Page 113 of Finance Bros

“No. I’ve never told anyone this.”

“Other than your therapist,” he says, like he’s speaking for me.

“No. Not her either.”

“Why not?” he asks.

“Because it’s fucked up?”

“Isn’t that what therapists are for?” he asks.

“It might not seem like it at the moment, but I do have some dignity I’d like to keep intact. Telling my therapist I wanted my mom’s cousin to satisfy me sexually isn’t exactly the kind of thing that would reassure her I’m adjusting well.”

“You couldn’t possibly have understood that at the time.”

“No,” I agree. “But I understood enough. And I definitely understood it with you.”

He blushes. Full on, red cheeks, blushes. I don’t take it as necessarily positive.

“So what was the problem?” he asks. “What stopped you?”

“I thought I was vile, Ryan. I thought I’d lose you if you knew.”

“But…” he trails off, and I have a feeling he’s thinking about what he told me that day. When he had the flu.

“Fantasy and reality were two different things. I was old enough to understand that, too. I could want something—but if what I wanted was unacceptable, then it couldn’t become a reality.”

He presses his lips together and looks down. I can’t see his eyes anymore. His hair falls to obscure his face.

“I don’t want to fight this anymore,” I say quietly. “I don’t want to fight anymore, period.”

“So, you’re gay.”

There’s not much room to argue it. “Yeah. I’m gay.”

His hair flips back, and I get the annoyed look again. “Then what the fuck was the deal with Kaylin?”

“I can’t possibly be the first gay teenager who tried like hell not to be.”

“And then what?” he asks. “I showed up with a decent haircut, and it all clicked?”

“Yeah,” I say simply. And I wish it really were that simple.

He scoffs at that. Understandably.

“I might need some time with this,” he says.

It’s the last thing I want to hear, but it doesn’t come as a surprise. “You want me to go?”

“No…not really.”

I climb off his lap, and he allows it this time. I sit beside him so he doesn’t have to look at me if he doesn’t want to.

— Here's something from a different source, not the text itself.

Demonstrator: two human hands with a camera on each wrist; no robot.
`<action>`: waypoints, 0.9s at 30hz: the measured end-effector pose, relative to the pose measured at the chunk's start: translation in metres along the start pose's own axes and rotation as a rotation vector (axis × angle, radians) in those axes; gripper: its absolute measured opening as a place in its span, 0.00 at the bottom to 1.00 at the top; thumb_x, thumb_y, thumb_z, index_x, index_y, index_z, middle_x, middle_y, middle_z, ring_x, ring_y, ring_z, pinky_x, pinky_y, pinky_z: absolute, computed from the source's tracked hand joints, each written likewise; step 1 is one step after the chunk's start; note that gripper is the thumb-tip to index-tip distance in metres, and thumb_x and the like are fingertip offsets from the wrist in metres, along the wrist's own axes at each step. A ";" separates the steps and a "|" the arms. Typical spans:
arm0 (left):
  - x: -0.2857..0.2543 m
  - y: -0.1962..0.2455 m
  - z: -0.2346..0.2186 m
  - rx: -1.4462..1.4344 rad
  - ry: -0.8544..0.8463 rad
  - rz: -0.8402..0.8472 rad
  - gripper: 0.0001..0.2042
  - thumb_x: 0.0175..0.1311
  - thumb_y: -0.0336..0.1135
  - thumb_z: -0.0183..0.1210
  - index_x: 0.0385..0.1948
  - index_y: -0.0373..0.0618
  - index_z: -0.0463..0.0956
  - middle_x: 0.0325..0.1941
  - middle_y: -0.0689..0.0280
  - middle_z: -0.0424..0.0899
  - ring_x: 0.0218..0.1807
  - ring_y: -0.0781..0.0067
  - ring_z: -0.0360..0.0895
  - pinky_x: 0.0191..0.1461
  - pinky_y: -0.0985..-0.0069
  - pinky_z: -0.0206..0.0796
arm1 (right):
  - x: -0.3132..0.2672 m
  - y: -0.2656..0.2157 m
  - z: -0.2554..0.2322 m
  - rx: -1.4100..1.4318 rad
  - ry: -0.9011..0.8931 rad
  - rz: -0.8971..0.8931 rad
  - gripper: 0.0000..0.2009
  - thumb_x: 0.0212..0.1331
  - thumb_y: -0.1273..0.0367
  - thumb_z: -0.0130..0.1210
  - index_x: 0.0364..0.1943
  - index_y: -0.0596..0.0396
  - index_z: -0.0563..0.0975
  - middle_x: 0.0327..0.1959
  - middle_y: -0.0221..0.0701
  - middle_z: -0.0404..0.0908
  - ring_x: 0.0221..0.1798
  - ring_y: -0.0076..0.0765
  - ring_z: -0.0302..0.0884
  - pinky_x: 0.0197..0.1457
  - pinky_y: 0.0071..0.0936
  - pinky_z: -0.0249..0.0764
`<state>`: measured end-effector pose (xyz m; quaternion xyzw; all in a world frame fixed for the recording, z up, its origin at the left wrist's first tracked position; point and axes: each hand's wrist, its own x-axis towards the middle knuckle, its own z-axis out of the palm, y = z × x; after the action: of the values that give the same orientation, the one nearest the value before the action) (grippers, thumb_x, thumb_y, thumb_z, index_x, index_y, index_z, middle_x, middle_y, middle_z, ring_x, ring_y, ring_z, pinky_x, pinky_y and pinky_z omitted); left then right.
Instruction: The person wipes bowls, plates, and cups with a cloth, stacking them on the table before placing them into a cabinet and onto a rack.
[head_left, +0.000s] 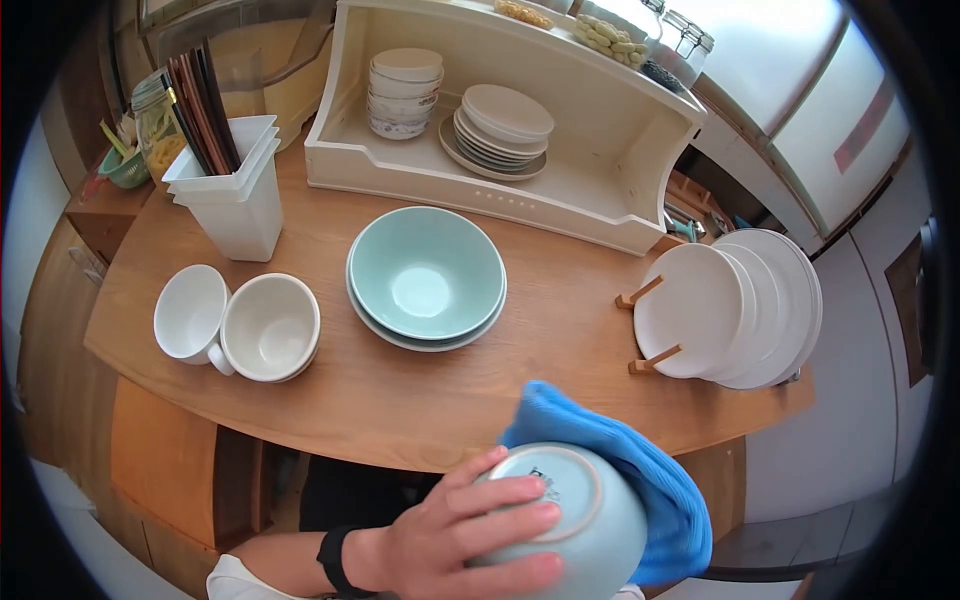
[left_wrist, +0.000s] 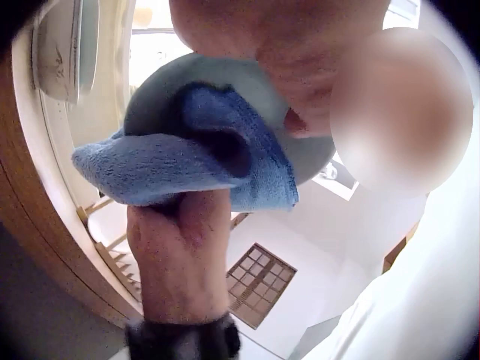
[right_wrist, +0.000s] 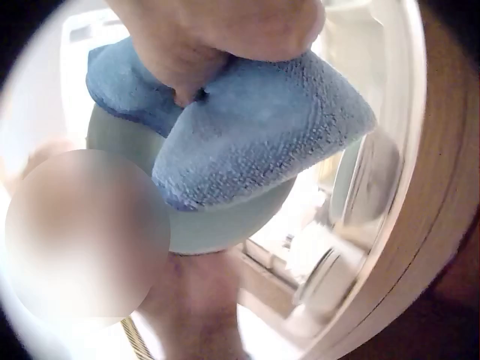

He turns my way anyway, lying sideways in the chair and sighing heavily. “Listen. I wanna be honest with you. I’m not planning to stay in San Francisco,” he says. “This is a sublet. The plan is to leave at the end of summer. The end of the internship.”

I take this in without reacting immediately. I let each word settle as they pelt me. My eyes start blinking beyond my control. My stomach takes a very unpleasant turn. He’s speaking in present tense. “Why?” I ask, but it comes out as a whisper.

“There’s someone I’ve been interested in. She lives in Seattle. I thought I’d take a chance. See what happens.”